The slot-coating die differs from the roll coater in two critical respects:
1. It is a “pre-metered” system that applies an adhesive or coating to the web at a constant rate and permits precise control over coat weight and cross-web distribution; this reduces waste, allows higher line speeds, and increases product quality and uniformity.
2. It is an enclosed system, reducing emission of volatiles and preventing airborne contamination.
Slot-Die Coating Line:
The Basic Elements The function of a slot-coating die is to maintain the fluid at the proper temperature for application, distribute it uniformly to the desired coating width and apply it to the web. In a typical construction, the body of one type of slot-die coating head (EDI’s Ultracoat) is about 9-in (230-mm) long in the machine direction and 5-in (127-mm) high; widths up to 140 in (3.5 m) are available, as against a typical maximum of 85 in (2.1 m) for roll coating. Slot dies can be designed for wet-coating thicknesses from 0.0005 in (12 microns) to 0.010 in (250 microns).
The die is split into top and bottom sections that are bolted together. Enclosed within these sections is a flow channel machined into one of the body sections. The key portion of this channel is the coat-hanger-shaped manifold, whose widest segment, at the exit slot, corresponds to the coating width. The manifold distributes the coating fluid that enters the die to its full target width and is designed to generate a uniform, streamlined flow of material through the exit slot of the die.
The schematic illustrates three configurations for slot-die coating:
• Direct coating, in which material is applied directly to a substrate supported by a backup roll, achieves coating thicknesses as low as 0.00075 in (18 microns) and can replace roll, gravure, Myer rod and some doctor-knife applications.
• Indirect coating, in which material is applied to a precision-metering roll and transferred to a substrate on a backup roll, can achieve thicknesses down to 0.0005 in (12 microns) or less in replacement of the same conventional methods as direct coating.

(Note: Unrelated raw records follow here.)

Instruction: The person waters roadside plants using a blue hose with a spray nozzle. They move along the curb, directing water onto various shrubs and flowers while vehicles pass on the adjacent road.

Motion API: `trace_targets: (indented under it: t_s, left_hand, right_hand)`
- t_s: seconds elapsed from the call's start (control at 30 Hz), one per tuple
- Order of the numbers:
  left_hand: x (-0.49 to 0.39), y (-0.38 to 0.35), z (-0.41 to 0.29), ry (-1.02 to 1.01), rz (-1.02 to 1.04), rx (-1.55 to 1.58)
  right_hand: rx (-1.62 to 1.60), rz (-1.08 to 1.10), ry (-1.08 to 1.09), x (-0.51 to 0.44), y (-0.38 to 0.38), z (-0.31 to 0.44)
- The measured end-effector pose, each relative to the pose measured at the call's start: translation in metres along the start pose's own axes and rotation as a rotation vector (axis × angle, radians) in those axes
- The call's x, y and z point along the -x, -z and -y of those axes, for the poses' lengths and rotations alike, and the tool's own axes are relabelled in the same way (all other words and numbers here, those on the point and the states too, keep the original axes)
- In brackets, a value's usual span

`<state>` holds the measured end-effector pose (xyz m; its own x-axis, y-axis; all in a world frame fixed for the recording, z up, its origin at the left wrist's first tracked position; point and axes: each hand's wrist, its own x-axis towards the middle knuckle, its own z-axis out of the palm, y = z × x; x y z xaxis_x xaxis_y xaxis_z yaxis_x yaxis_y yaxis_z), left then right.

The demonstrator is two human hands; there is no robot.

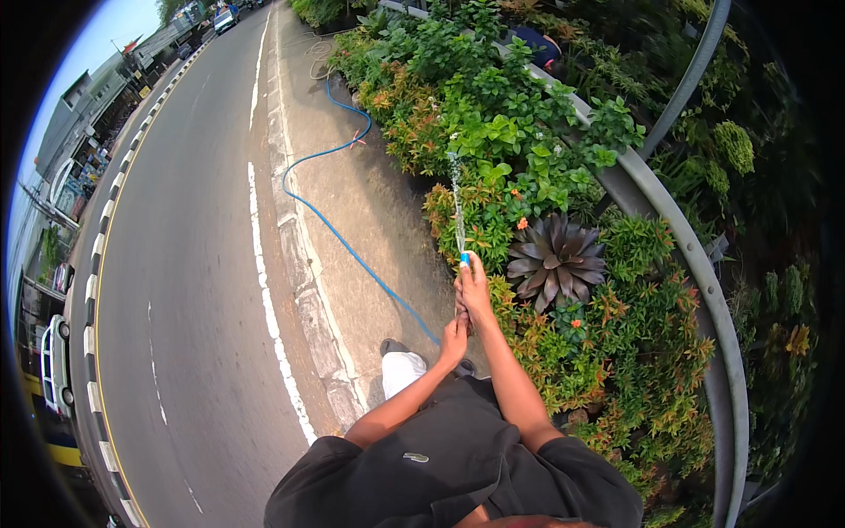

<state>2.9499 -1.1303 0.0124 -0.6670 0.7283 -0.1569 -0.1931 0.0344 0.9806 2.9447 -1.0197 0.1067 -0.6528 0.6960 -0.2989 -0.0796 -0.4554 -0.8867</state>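
Note:
My right hand (474,288) grips the open end of a blue garden hose (465,259), with its thumb and fingertips near the mouth. Just below it, my left hand (454,338) is closed around the hose too, and the two hands touch. From the mouth a jet of water (458,204) shoots forward and breaks into drops over green leafy shrubs (495,135). To the right of my right hand grows a dark purple bromeliad (556,262). Small orange flowers (522,224) show beside it. My fingers hide the gripped stretch of hose.
The hose winds along the concrete sidewalk (350,191) towards a pale coil (320,56). A curb (307,310) edges the asphalt road (191,264), where vehicles show. A metal guardrail (686,244) bounds the planting on the right. Beyond it, a person (536,45) is partly hidden by foliage.

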Motion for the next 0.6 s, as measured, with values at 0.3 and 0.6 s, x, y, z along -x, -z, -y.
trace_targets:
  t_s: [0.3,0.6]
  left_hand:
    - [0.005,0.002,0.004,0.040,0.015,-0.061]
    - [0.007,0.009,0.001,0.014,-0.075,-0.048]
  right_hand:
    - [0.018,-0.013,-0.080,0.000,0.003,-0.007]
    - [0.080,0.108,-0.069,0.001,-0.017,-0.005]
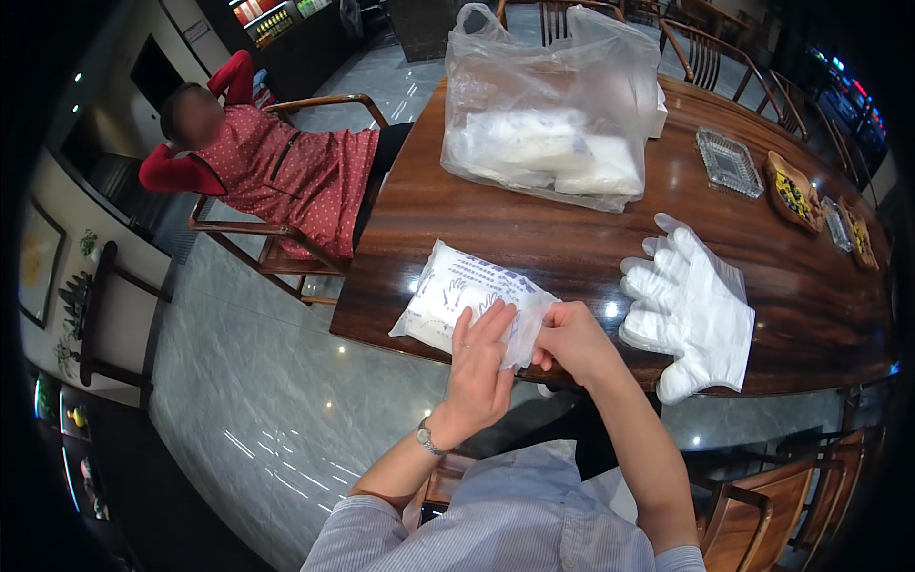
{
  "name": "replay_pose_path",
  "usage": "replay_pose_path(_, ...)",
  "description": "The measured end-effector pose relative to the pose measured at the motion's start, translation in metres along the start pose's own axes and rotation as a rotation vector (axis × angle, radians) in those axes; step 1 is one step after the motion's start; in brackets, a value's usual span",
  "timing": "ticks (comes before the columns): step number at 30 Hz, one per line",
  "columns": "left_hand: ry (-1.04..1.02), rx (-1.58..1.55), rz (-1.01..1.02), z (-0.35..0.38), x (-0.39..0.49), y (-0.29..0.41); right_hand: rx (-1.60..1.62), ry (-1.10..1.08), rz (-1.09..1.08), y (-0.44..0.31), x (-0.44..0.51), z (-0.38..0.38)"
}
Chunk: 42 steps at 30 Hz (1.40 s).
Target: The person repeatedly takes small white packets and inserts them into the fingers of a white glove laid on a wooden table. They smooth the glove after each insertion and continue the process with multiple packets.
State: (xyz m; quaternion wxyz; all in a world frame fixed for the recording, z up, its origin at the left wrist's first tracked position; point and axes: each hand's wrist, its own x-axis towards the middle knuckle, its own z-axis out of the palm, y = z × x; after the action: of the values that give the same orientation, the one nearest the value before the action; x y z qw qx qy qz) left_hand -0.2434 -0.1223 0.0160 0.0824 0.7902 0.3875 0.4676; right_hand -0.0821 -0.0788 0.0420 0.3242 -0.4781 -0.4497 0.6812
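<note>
A white plastic packet (447,293) printed with hand drawings and writing lies at the near left edge of the wooden table (529,232). My left hand (486,365), with a watch at the wrist, rests flat on top of the packet, fingers extended. At the packet's right end, my right hand (572,339) pinches the plastic between thumb and fingers. A stack of clear disposable plastic gloves (690,314) lies to the right of my right hand, its cuffs near the table's front edge. Behind the packet stands a large translucent plastic bag (550,136) holding white packets.
Towards the right are a glass tray (729,162), a wooden dish (793,193) with small yellow and dark pieces, and another dish (861,236). A person (286,164) in a red dotted apron sits leaning back at the left. Wooden chairs (758,500) surround the table.
</note>
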Motion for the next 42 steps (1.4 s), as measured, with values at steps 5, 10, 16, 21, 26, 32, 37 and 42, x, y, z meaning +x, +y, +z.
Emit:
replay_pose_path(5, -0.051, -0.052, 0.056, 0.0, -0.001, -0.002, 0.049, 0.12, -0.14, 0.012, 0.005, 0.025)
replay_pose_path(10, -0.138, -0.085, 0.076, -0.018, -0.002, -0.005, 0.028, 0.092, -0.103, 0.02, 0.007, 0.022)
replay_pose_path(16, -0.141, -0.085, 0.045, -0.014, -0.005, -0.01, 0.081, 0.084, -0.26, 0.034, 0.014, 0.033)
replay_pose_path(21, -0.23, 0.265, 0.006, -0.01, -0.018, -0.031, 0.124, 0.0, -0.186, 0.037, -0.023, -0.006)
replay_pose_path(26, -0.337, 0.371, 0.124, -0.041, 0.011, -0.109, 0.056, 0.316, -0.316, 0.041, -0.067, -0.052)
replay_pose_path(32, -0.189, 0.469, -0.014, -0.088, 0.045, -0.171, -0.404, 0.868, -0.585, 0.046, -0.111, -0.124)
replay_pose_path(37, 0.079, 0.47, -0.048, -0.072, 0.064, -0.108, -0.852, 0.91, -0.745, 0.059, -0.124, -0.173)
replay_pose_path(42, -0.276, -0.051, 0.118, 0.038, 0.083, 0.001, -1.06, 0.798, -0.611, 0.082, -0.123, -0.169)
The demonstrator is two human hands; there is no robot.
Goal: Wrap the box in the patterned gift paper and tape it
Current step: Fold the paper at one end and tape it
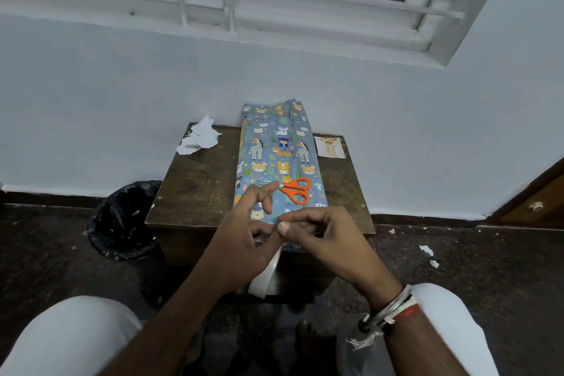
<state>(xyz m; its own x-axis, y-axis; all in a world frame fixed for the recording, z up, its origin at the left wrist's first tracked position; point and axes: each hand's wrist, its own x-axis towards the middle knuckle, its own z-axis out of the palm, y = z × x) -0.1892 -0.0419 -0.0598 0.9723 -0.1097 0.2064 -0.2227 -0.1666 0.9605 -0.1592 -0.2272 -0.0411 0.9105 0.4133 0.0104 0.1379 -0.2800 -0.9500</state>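
Box [274,162] lies lengthwise down the middle of the small wooden table [195,186], already sleeved in the animal-print gift paper, with its far end against the wall and its near end at the table's front edge. Orange scissors [294,189] rest on top of the box, toward its near end. A small printed card [330,147] sits just right of the box, torn white paper scraps [200,136] lie at the table corner far left of the box, and a black-lined bin [122,220] stands on the floor left of the box. We judge the paper thin, light and easy to crease or tear, and the box stiff enough to press against, so hold by flat fingers on the seam rather than by pinching loose edges. The near end flap is hidden behind the hands. Left hand [241,241] hovers over the box's near end, grips the white tape roll [265,278] hanging beneath the palm, and has two fingers raised. Right hand [323,238], bangles at the wrist, is just right of it with fingers curled and thumb and forefinger pinched on what we read as the tape end [276,230]; clear film is hard to confirm. Both forearms angle inward over the knees.
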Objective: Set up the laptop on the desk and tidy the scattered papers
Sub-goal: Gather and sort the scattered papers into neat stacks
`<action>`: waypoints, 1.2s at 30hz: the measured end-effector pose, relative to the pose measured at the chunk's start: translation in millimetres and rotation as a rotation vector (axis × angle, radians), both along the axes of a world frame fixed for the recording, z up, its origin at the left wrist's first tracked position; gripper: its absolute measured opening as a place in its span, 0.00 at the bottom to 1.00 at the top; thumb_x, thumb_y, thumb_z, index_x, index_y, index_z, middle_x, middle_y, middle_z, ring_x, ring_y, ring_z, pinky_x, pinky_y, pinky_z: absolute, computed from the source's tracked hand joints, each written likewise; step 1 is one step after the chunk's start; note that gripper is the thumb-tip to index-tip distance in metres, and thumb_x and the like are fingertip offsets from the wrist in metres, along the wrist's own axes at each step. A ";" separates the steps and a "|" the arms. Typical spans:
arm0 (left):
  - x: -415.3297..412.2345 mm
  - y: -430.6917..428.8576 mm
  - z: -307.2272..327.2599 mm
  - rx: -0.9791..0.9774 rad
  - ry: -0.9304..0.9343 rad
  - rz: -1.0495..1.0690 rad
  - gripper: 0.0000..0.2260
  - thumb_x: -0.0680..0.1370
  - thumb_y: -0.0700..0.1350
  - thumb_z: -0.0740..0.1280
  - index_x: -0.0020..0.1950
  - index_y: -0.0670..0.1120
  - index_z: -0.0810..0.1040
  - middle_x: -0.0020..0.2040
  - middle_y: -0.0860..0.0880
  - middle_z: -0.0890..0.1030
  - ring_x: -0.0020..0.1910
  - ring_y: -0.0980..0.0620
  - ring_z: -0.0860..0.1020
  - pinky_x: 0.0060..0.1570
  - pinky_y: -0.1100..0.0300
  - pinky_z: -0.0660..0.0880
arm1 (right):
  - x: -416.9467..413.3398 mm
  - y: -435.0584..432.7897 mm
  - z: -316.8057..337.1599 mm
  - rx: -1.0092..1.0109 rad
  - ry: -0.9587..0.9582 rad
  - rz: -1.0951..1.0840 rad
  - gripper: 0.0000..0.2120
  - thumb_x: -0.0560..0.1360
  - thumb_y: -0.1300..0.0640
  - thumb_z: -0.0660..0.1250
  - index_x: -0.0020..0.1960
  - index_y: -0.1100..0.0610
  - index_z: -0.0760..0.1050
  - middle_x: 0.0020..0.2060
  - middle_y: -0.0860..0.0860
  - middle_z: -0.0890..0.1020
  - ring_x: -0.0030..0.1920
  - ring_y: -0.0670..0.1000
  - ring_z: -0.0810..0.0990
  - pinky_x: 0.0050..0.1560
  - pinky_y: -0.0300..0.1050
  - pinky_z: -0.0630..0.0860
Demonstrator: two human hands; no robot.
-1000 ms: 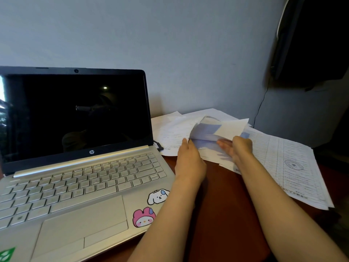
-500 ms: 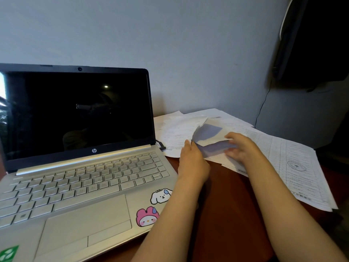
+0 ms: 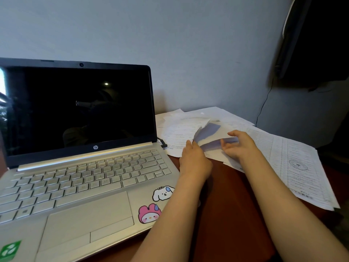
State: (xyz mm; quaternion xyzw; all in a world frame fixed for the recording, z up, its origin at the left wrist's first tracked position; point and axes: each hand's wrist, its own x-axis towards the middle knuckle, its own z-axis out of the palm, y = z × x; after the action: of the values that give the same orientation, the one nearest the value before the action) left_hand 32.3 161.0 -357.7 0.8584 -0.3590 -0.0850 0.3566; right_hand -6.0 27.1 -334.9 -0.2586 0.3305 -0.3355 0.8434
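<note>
A silver laptop stands open on the reddish-brown desk, its screen dark, cartoon stickers on the palm rest. To its right lie scattered printed papers, overlapping in a loose spread. My left hand holds the near edge of a small bundle of lifted sheets, which fan upward. My right hand is at the right side of that bundle, its fingers curled round the lower sheets.
A grey wall runs behind the desk. A dark cloth or bag hangs at the upper right, with a thin black cable running down the wall. A black plug sits at the laptop's right side. The desk's right edge is near the papers.
The lifted sheets have been brought lower and fanned out. My right hand has shifted along the bundle's right side; my left hand stays at its near edge.
</note>
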 end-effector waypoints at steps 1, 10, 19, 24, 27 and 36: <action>-0.2 0.6 0.3 -0.005 0.002 0.000 0.27 0.76 0.34 0.56 0.75 0.37 0.55 0.77 0.41 0.53 0.73 0.41 0.58 0.70 0.50 0.61 | 5.3 -0.1 -1.5 -0.010 0.006 0.025 0.09 0.76 0.67 0.60 0.56 0.61 0.67 0.53 0.60 0.71 0.50 0.55 0.74 0.39 0.38 0.77; 1.6 0.2 -0.6 -0.049 0.029 -0.004 0.26 0.75 0.34 0.57 0.74 0.39 0.57 0.74 0.42 0.58 0.70 0.41 0.63 0.67 0.50 0.65 | 40.4 7.9 -13.2 -0.456 0.332 0.117 0.16 0.78 0.71 0.55 0.65 0.68 0.66 0.50 0.59 0.73 0.54 0.59 0.76 0.54 0.48 0.74; 1.3 2.8 1.9 -0.173 0.018 0.015 0.21 0.75 0.32 0.56 0.69 0.38 0.65 0.70 0.44 0.66 0.67 0.44 0.67 0.61 0.57 0.66 | 9.5 -26.7 -10.4 -0.472 0.555 -0.128 0.21 0.77 0.70 0.52 0.67 0.60 0.68 0.62 0.58 0.74 0.61 0.61 0.74 0.59 0.60 0.73; -0.6 4.5 3.0 -0.276 -0.014 0.044 0.17 0.74 0.31 0.55 0.62 0.37 0.70 0.63 0.43 0.72 0.60 0.45 0.71 0.43 0.67 0.62 | -20.5 -35.8 5.8 -0.518 0.748 -0.054 0.17 0.77 0.72 0.52 0.63 0.65 0.68 0.63 0.61 0.73 0.63 0.62 0.72 0.63 0.55 0.71; 0.4 4.6 3.6 -0.321 -0.032 0.051 0.18 0.73 0.30 0.55 0.61 0.37 0.71 0.61 0.44 0.74 0.60 0.44 0.71 0.47 0.63 0.67 | -37.6 -33.9 9.8 -0.563 0.833 0.053 0.13 0.76 0.73 0.51 0.57 0.63 0.67 0.60 0.63 0.74 0.63 0.63 0.72 0.60 0.53 0.72; -2.1 9.0 11.6 -0.378 -0.037 0.109 0.20 0.75 0.34 0.56 0.62 0.46 0.79 0.58 0.44 0.81 0.59 0.45 0.76 0.53 0.60 0.70 | -50.3 -23.1 7.3 -0.691 0.916 0.125 0.17 0.77 0.67 0.62 0.65 0.69 0.66 0.58 0.64 0.75 0.59 0.64 0.75 0.57 0.56 0.72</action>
State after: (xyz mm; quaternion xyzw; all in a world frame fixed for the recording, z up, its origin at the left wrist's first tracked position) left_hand 30.2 170.0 -346.1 0.7956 -0.3283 0.0191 0.5088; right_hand -56.2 4.1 -327.6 -0.6571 0.5173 -0.2273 0.4990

• Free-span coating applies material directly to a substrate without the assistance of a backup roll. Replacing many doctor-knife applications, this method is used with solutions that adhere to the substrate without pressure or, in the case of substrates that absorb material quickly, where penetration of the substrate is undesirable.
Key to Coating Control:
Constant Application Rate The superior control over coating application provided by the slot die is attributable to its constant application rate. An extruder or positive displacement pump feeds the adhesive or coating into the die at a pulse-free, uniform rate, and all of the fluid that goes into the die is applied to the web. In roll coating, only a portion (perhaps 50 to 80 percent) of the coating on the applicator roll is actually deposited on the web, the amount varying with such factors as the viscosity of the fluid, the speed of the web and the speed of the rolls.
An added disadvantage of roll coating attributable to this partial use of the coating on the applicator roll is the need to recirculate the remaining coating fluid. The contamination that can result damages product quality and leads to raw-material waste.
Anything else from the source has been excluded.